Samsung was the first phone manufacturer to embrace mobile virtual reality (VR) with its Gear VR headset in 2015. But when company executives announced Samsung’s newest flagship phones — the Galaxy S9 and Galaxy S9+ — at Mobile World Congress in Barcelona this weekend, they didn’t even mention VR once.
Instead, Samsung touted new AI Emoji that mimic the iPhone’s Animoji, as well as its Bixby digital assistant, now capable of translating written text in real-time. Samsung also heavily emphasized the phone’s new camera, which comes with a dual aperture lens for better low-light performance.

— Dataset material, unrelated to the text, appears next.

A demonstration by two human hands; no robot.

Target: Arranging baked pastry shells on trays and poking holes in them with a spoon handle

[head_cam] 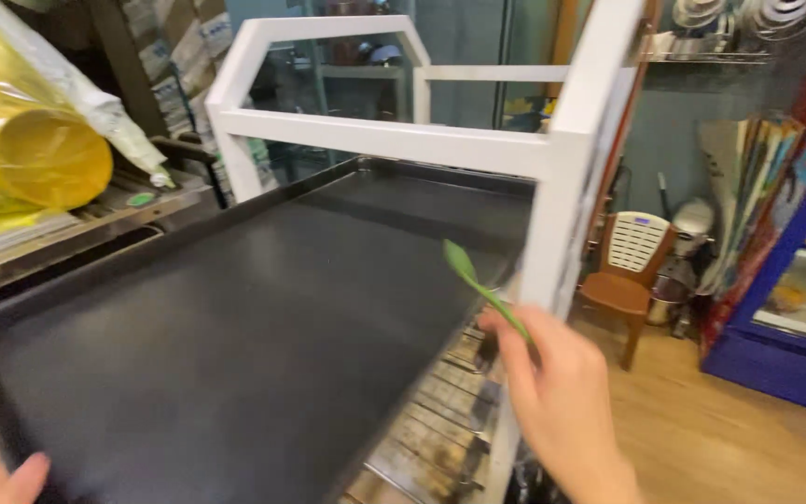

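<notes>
A large black baking tray [235,345] lies tilted across a white metal rack frame [552,159]. My right hand [562,401] is at the tray's right edge, its fingers closed on the thin handle of a green spatula [478,285], whose small leaf-shaped blade points up over the tray. My left hand [2,481] shows only its fingertips at the bottom left, touching the tray's near corner. Below the tray's right edge a worn wire rack shelf [440,420] is visible.
Rolls of yellow plastic film [39,149] lie on a shelf at left. A brown and white plastic chair [627,271] stands on the wooden floor at right, next to a blue display cabinet [795,308]. Metal bowls sit on a high shelf [711,56].
</notes>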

At a press briefing in San Francisco Monday, company representatives also demonstrated the S9’s ability to shoot slow-motion videos, with the ability to record 960 frames per second at a 720p resolution — a frame rate three times higher than that of the iPhone X. Slow-motion videos shot with the new feature are automatically turned into 6-second clips, complete with background music.
Samsung representatives also clarified that the S9 and S9+ are compatible with the latest version of the company’s Gear VR headset, which it launched last year in conjunction with the Galaxy Note 8. Both phones also work with Google’s Daydream VR headset — but it doesn’t sound like the company has plans to launch a new Gear VR any time soon. What’s more, unlike in previous years, the company didn’t announce any pre-order deals that would include Gear VR give-aways.
That’s in part because Samsung’s business relationships have changed. Samsung’s Gear VR is based on software from Facebook’s Oculus, and offers access to the Oculus store. It is widely believed that the initial agreement between the companies was mutually exclusive, guaranteeing that Samsung phones would only work with Oculus-powered headsets and that Oculus would only license its mobile software to Samsung.
Both companies have since struck partnerships with third parties. Samsung teamed up with Google in 2016 on that company’s Daydream VR platform, and announced last year that the Galaxy S8 and S8+ would be compatible with Google’s Daydream headset. And last year, Facebook announced a partnership with Xiaomi to produce the Oculus Go, a $200 standalone VR headset capable of running Gear VR apps.
What’s more, Samsung has also partnered with Microsoft for the production of a high-end VR headset powered by Microsoft’s Windows Mixed Reality software. That headset comes with inside-out tracking, which means that it allows users to lean into a VR experience, and is also capable of keeping track of the position of two handheld controllers.
In other words: Samsung decided to diversify its bets on VR — and notably deemphasize the Gear VR.